As I spoke with the young people about what skills or attitudes would help Moroccans meet future challenges, the words I heard most often were innovation, creativity, breaking barriers, adaptation, caring, and courage. There is a tension, mirroring young people globally, when they talk about the older elites and networks that they believe limit their prospects for growth. Their impatience and sense of entitlement echoes US graduates whose expectations are undergoing shock therapy in today’s jobs marketplace. As these rising Moroccan stars re-examine their professional aspirations, I detect in many of them a more holistic style in approaching job opportunities. Of course salaries are the first priority but there was a very strong emphasis on the processes and environments they value.

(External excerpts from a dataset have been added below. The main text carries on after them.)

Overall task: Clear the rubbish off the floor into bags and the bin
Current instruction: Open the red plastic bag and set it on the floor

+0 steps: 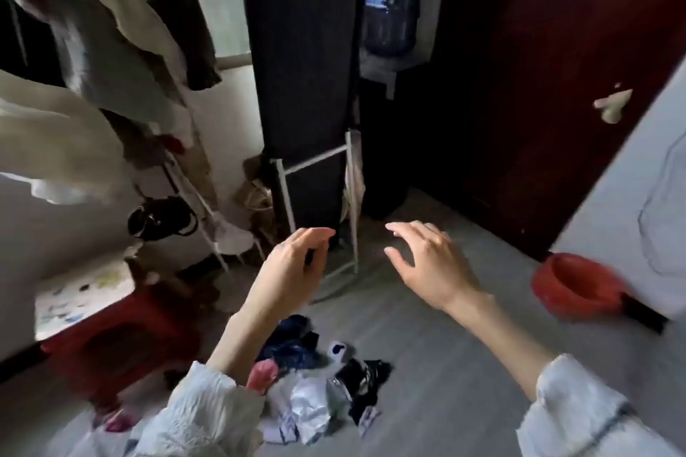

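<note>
A heap of rubbish (315, 382) lies on the grey floor below my arms: crumpled white plastic, black and dark blue bags, a pink scrap. My left hand (289, 271) is raised above the heap with its fingers loosely bent, holding nothing. My right hand (430, 263) is stretched forward at the same height, fingers spread and empty. Both hands hover in the air, apart from each other and well above the rubbish. No bin can be made out with certainty.
A red plastic stool (122, 338) stands at the left. A red basin (571, 282) sits on the floor at the right by a white wall. Ahead are a white rack (319, 211), a dark cabinet (300, 48), a water bottle (389, 7) and hanging clothes (92, 48).
</note>
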The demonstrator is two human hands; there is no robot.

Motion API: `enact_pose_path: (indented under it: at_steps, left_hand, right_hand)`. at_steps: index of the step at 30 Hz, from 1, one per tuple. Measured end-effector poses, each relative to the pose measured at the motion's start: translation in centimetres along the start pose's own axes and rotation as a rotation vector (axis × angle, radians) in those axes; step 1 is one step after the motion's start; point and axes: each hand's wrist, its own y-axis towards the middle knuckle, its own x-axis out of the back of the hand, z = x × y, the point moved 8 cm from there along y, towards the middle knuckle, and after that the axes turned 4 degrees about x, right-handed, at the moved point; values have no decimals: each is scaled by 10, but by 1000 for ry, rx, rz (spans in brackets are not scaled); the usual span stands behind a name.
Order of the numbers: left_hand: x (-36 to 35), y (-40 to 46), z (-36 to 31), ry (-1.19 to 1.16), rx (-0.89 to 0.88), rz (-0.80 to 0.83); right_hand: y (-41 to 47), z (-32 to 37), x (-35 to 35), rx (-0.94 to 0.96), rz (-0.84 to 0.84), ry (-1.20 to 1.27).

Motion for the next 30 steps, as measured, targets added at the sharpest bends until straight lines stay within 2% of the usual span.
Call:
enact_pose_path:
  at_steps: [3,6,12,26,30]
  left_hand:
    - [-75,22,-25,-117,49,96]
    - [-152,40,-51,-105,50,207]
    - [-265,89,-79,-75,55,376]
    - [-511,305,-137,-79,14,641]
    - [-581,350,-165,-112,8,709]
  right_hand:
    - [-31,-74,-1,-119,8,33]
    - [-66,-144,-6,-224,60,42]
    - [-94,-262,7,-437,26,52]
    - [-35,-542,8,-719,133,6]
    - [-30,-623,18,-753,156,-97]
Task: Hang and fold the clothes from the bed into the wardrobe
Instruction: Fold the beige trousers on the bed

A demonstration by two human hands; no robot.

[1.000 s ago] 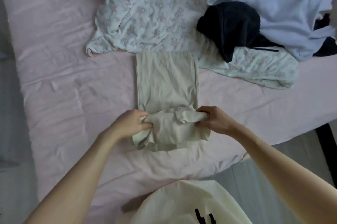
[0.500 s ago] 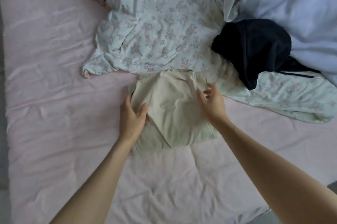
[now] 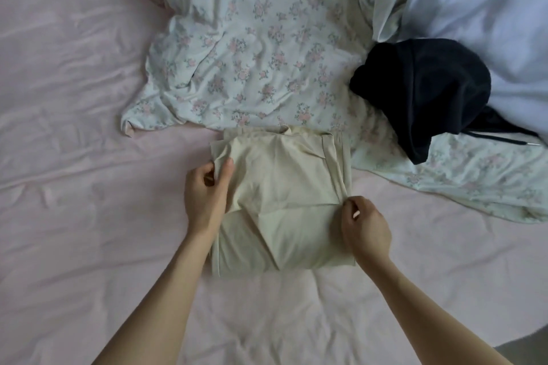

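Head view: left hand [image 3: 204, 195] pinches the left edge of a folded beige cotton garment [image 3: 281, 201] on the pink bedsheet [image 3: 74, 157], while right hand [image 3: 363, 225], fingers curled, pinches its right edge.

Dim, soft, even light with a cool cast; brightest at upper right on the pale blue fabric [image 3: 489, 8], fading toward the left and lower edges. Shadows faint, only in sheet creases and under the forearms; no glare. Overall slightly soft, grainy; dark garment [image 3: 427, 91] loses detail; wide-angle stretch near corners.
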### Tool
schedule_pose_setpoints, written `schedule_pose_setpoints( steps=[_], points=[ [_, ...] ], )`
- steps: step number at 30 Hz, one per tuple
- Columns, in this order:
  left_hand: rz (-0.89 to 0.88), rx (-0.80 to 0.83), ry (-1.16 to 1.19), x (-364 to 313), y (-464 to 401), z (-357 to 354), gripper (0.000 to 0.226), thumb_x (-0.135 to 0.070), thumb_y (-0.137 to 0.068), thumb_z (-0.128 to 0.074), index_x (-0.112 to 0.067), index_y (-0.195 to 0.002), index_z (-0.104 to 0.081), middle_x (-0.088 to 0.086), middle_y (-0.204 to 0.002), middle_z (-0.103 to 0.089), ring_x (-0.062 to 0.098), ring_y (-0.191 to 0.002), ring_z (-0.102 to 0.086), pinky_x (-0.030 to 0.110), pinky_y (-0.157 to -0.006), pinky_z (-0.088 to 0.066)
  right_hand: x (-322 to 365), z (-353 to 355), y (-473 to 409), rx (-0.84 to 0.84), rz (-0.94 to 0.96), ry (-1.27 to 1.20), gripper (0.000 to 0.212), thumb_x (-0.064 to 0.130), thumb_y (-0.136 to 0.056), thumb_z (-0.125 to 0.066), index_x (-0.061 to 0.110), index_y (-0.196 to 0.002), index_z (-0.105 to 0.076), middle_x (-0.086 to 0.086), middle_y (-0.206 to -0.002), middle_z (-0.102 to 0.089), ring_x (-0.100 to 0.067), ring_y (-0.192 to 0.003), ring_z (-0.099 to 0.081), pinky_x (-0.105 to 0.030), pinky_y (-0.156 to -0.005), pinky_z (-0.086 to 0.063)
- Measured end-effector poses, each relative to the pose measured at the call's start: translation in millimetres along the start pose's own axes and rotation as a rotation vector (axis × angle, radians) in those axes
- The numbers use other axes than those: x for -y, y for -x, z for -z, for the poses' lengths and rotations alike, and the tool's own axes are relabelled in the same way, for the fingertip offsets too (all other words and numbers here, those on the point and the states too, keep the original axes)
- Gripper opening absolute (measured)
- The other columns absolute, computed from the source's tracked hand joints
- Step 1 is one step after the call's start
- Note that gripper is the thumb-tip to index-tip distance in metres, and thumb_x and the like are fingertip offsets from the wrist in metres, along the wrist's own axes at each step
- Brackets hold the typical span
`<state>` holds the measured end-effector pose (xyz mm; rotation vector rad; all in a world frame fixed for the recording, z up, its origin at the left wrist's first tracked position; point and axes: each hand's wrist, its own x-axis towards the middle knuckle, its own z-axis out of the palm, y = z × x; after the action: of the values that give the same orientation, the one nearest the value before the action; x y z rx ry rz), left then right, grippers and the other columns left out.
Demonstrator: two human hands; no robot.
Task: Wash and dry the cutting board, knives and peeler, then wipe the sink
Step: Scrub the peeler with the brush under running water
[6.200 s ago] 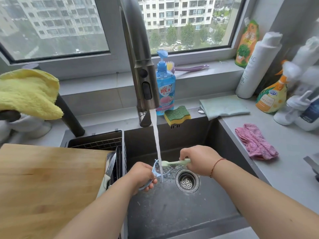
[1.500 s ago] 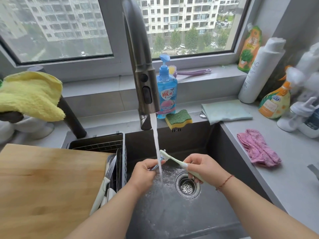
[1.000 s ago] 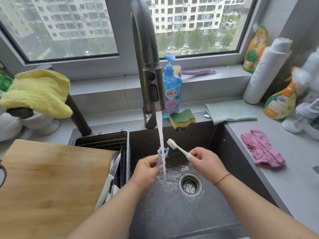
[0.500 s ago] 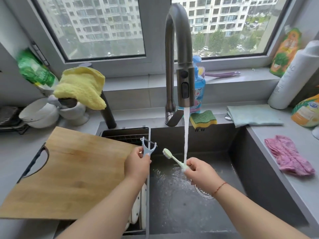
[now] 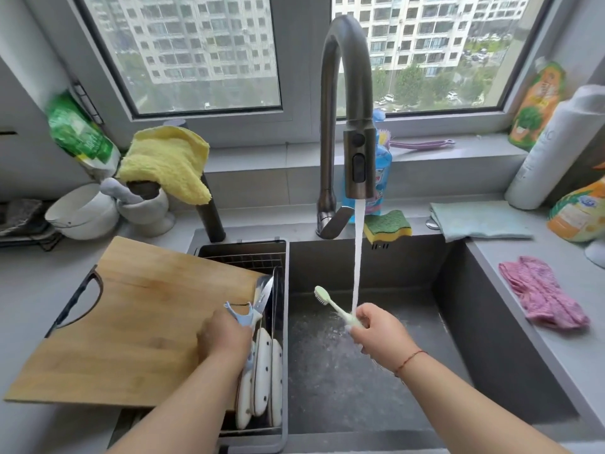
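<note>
My left hand [image 5: 224,337] grips the light blue peeler [image 5: 241,314] over the right edge of the wooden cutting board [image 5: 131,322], beside the drain basket [image 5: 281,322]. Knives with white handles [image 5: 262,378] lie in that basket, one blade [image 5: 264,294] pointing up. My right hand [image 5: 376,332] holds a pale green toothbrush [image 5: 334,306] by its handle over the dark sink [image 5: 360,371], bristles up and to the left. Water [image 5: 357,257] runs from the faucet [image 5: 347,109] onto that hand.
A yellow cloth [image 5: 167,162] hangs at the back left near white bowls [image 5: 85,211]. A green-yellow sponge [image 5: 388,226], blue soap bottle [image 5: 381,172], pale green cloth [image 5: 478,219], pink cloth [image 5: 543,293] and several bottles [image 5: 553,149] stand around the sink's back and right.
My left hand has carried the peeler out of the water stream, left and down to the basket and board edge. My right hand stays under the stream with the toothbrush.
</note>
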<state>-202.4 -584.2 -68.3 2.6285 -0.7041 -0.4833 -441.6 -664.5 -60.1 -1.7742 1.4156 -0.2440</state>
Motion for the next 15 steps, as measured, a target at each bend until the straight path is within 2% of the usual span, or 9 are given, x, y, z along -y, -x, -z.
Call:
schedule_pose_setpoints(
  steps=[2,4,5,7,9,11,15],
  points=[
    [0.01,-0.141,-0.049,-12,6,3,0.043,-0.027,-0.083,-0.066,-0.009,-0.12,-0.051,0.018,-0.126,-0.051,0.034,-0.117,-0.044,0.041,-0.093,-0.042,-2,3,1,-0.037,-0.014,0.011,0.01,0.027,-0.086,-0.059,0.028,-0.094,-0.054,0.004,-0.083,-0.064,-0.018,-0.075,-0.064,-0.035,-0.066,-0.053],
    [-0.122,-0.207,-0.03,-33,17,4,0.049,-0.022,-0.085,-0.061,-0.013,-0.13,-0.046,0.016,-0.133,-0.044,0.032,-0.123,-0.036,0.039,-0.099,-0.038,-3,8,2,-0.075,-0.02,0.014,0.013,0.024,-0.087,-0.059,0.028,-0.098,-0.053,0.004,-0.084,-0.062,-0.014,-0.071,-0.06,-0.027,-0.055,-0.048],
    [-0.212,-0.188,-0.036,-45,23,3,0.047,-0.02,-0.085,-0.059,-0.016,-0.13,-0.046,0.013,-0.133,-0.044,0.029,-0.123,-0.036,0.037,-0.1,-0.037,-3,10,3,-0.095,-0.018,0.027,0.014,0.023,-0.089,-0.059,0.027,-0.1,-0.051,0.004,-0.085,-0.061,-0.012,-0.068,-0.058,-0.022,-0.05,-0.042],
    [-0.4,-0.076,-0.08,-67,32,-7,0.044,-0.022,-0.087,-0.056,-0.019,-0.131,-0.048,0.006,-0.132,-0.045,0.024,-0.125,-0.037,0.034,-0.103,-0.035,-3,14,6,-0.145,-0.008,0.05,0.016,0.021,-0.09,-0.058,0.027,-0.101,-0.049,0.004,-0.086,-0.059,-0.009,-0.066,-0.055,-0.017,-0.048,-0.035],
    [-0.548,0.101,-0.13,-85,42,-21,0.052,-0.027,-0.086,-0.056,-0.021,-0.136,-0.045,0.004,-0.137,-0.045,0.023,-0.129,-0.038,0.035,-0.106,-0.035,-4,19,8,-0.204,0.018,0.061,0.017,0.02,-0.089,-0.058,0.029,-0.099,-0.048,0.006,-0.085,-0.058,-0.01,-0.067,-0.055,-0.02,-0.05,-0.036],
    [-0.596,0.287,-0.134,-102,54,-34,0.061,-0.03,-0.083,-0.058,-0.023,-0.141,-0.042,0.002,-0.14,-0.044,0.025,-0.13,-0.038,0.04,-0.107,-0.038,-8,24,7,-0.244,0.018,0.094,0.016,0.02,-0.089,-0.058,0.029,-0.097,-0.047,0.008,-0.087,-0.057,-0.013,-0.072,-0.056,-0.025,-0.057,-0.039],
    [-0.55,0.538,-0.028,-124,69,-53,0.053,-0.028,-0.082,-0.058,-0.027,-0.134,-0.048,0.002,-0.127,-0.057,0.024,-0.118,-0.051,0.038,-0.097,-0.048,-21,37,3,-0.188,-0.118,0.29,0.01,0.024,-0.089,-0.056,0.024,-0.099,-0.055,0.0,-0.1,-0.055,-0.02,-0.081,-0.054,-0.027,-0.067,-0.039]
  ],
)
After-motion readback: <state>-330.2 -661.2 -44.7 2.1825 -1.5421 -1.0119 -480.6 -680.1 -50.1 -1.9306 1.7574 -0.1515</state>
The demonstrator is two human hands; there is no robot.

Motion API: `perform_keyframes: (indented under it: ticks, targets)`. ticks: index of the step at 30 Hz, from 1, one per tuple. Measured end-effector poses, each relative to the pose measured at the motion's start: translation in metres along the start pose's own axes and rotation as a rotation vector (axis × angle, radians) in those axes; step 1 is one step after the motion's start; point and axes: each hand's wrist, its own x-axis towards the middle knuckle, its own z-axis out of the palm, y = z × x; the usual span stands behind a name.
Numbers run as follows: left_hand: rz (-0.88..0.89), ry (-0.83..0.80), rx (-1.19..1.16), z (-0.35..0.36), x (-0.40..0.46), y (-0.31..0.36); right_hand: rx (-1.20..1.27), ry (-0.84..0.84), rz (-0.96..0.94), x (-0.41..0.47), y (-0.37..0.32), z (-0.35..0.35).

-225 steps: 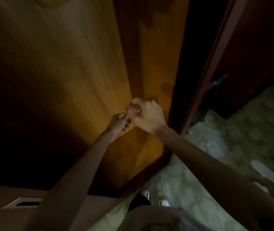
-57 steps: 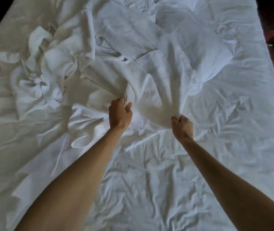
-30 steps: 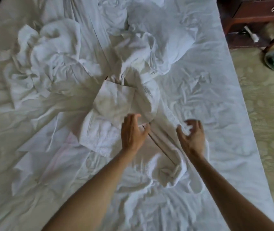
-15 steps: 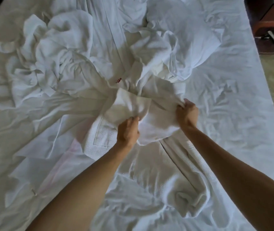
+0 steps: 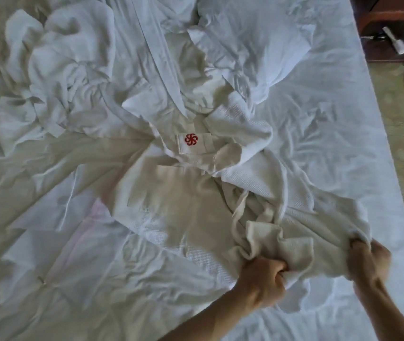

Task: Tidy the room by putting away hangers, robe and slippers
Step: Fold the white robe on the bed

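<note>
Both grips, left hand (image 5: 262, 279) and right hand (image 5: 368, 260), are fisted on bunched hem of the robe (image 5: 196, 193) sprawled across the bed (image 5: 331, 131), so I'd pull evenly and shake it flat before folding.

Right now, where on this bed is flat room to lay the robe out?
Free: bare white sheet between the white waffle robe and the bed's right edge, and near-left sheet. Crowded: crumpled white bedding far left, pillow up top.
</note>
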Motion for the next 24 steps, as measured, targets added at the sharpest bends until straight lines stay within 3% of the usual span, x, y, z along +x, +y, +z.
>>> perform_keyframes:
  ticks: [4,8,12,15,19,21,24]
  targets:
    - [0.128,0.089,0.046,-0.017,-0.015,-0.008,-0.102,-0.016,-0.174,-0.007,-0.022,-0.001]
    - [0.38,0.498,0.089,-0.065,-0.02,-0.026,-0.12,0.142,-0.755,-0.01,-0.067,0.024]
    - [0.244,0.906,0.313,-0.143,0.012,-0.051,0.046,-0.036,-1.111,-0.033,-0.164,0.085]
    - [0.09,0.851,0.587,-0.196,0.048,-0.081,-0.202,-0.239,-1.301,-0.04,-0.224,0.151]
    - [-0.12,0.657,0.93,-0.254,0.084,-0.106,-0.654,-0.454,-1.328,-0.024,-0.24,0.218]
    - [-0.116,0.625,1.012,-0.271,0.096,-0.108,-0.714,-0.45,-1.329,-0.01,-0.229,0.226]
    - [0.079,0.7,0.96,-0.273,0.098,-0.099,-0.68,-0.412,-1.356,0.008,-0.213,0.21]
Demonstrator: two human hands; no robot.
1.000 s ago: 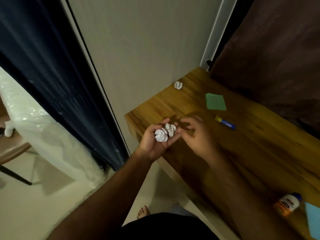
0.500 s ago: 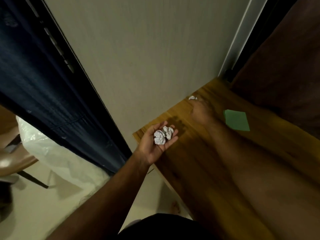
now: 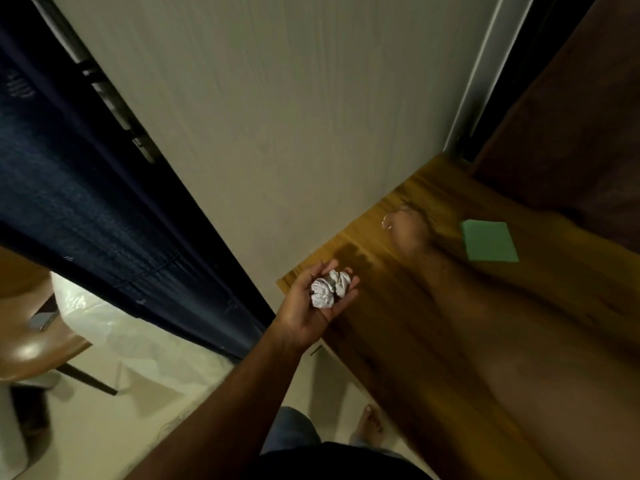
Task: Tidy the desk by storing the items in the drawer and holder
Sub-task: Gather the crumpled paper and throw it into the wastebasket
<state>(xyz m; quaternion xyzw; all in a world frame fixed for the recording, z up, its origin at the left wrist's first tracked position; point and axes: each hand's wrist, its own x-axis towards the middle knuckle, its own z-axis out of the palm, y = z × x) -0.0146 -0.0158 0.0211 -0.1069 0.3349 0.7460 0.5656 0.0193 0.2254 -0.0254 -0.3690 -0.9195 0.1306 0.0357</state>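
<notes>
At the far corner of the wooden surface (image 3: 398,306), the right hand (image 3: 408,230) covers a paper ball (image 3: 385,222); whether it grips yet, I cannot tell. The left hand (image 3: 311,306) cups two paper balls (image 3: 329,288), probably light, crushable and easily spilled.

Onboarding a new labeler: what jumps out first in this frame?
The left hand, palm up off the near corner of the wooden desk, cradles two crumpled white paper balls. The right hand stretches to the desk's far corner, closing over a third paper ball that barely peeks out. A green sticky note lies flat just right of that hand.
</notes>
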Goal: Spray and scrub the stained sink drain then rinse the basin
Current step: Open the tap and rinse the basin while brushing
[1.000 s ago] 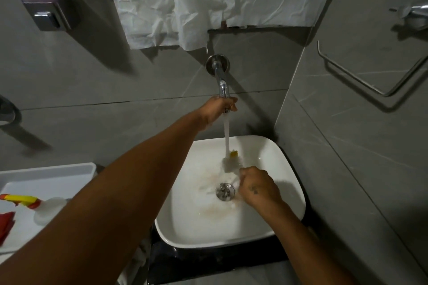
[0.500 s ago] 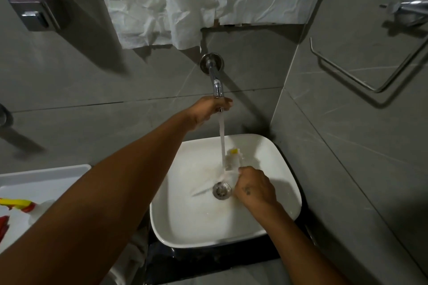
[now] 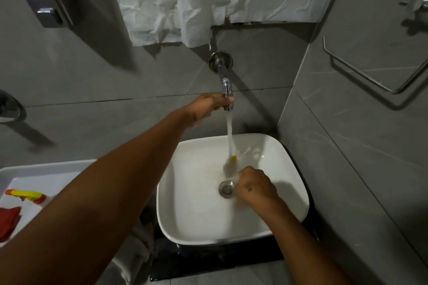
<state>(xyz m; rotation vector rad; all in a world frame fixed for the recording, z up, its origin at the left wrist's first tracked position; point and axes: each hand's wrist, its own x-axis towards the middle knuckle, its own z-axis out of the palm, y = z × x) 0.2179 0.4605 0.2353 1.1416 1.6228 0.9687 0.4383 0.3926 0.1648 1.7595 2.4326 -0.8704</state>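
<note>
Left hand (image 3: 208, 105) is gripping the chrome tap (image 3: 225, 83), water running. Right hand (image 3: 256, 186) is clenching a small brush (image 3: 234, 164) with a yellow tip beside the round metal drain (image 3: 226, 189), low in the glossy white basin (image 3: 192, 210).

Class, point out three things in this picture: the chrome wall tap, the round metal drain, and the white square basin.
Chrome wall tap (image 3: 225, 84): head view, on the spout.
Round metal drain (image 3: 226, 189): head view, on its strainer.
White square basin (image 3: 185, 210): head view, on the bare left floor.
</note>
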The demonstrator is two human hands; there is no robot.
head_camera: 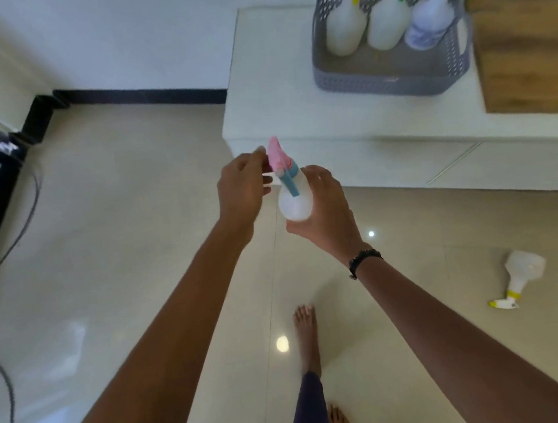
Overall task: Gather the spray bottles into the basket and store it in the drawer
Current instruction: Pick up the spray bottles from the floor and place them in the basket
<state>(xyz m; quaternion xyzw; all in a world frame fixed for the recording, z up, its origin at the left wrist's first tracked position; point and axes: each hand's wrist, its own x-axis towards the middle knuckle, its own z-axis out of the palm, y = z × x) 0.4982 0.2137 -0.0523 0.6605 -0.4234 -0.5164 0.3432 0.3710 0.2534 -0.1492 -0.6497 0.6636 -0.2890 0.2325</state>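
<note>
glossy tile floor [138,260] | white tabletop [294,106] far right (bottle tops cropped) | right hand [326,213] grasping pink-topped spray bottle [292,203] | left hand [242,187] pinching its nozzle

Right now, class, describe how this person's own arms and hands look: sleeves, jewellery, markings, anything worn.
Both forearms are bare, with no sleeves in view. The left hand wears nothing: no ring, watch or glove shows. The right hand is also ungloved, but its wrist carries a dark beaded bracelet. No tattoos or other markings are visible on either arm.
</note>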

It was surprising that courage came up so often, and for them it has at least two elements. The first is having the confidence to take initiatives, make suggestions, and address issues that in the past had been the purview of only those higher up the workplace food chain. They felt that the support of their peers and managers is the key to building this confidence. The second, closely aligned dimension is risk-taking – feeling secure enough that trial and error is an option because it promotes learning, innovation, and team building. Most felt that risk-taking is valued more inside international companies than Moroccan firms, which often are reluctant to suggest out-of-the-box alternative solutions to their customers. I found this perception was especially strong among those who had worked/studied abroad and experienced the benefits of a more collaborative and creative work milieu. One of the pleasant surprises I encountered in the more than two dozen interviews I conducted is the pride that older (over 40) Moroccan managers have in young people. While counseling that they should be patient and acquire more experience, these managers appreciate the dynamic and intense work styles of their younger teammates. This was quite interesting as at least half of the group is Moroccan women under 35.

I spent a solid ten days in Casablanca building new ties to Morocco and renewing past friendships. While the confidence of the Moroccans with whom I spoke is tempered by the barriers they encounter, there is an essential conviction running through all of them that Morocco can make the needed changes to compete globally. And they are very excited and motivated about being part of that change.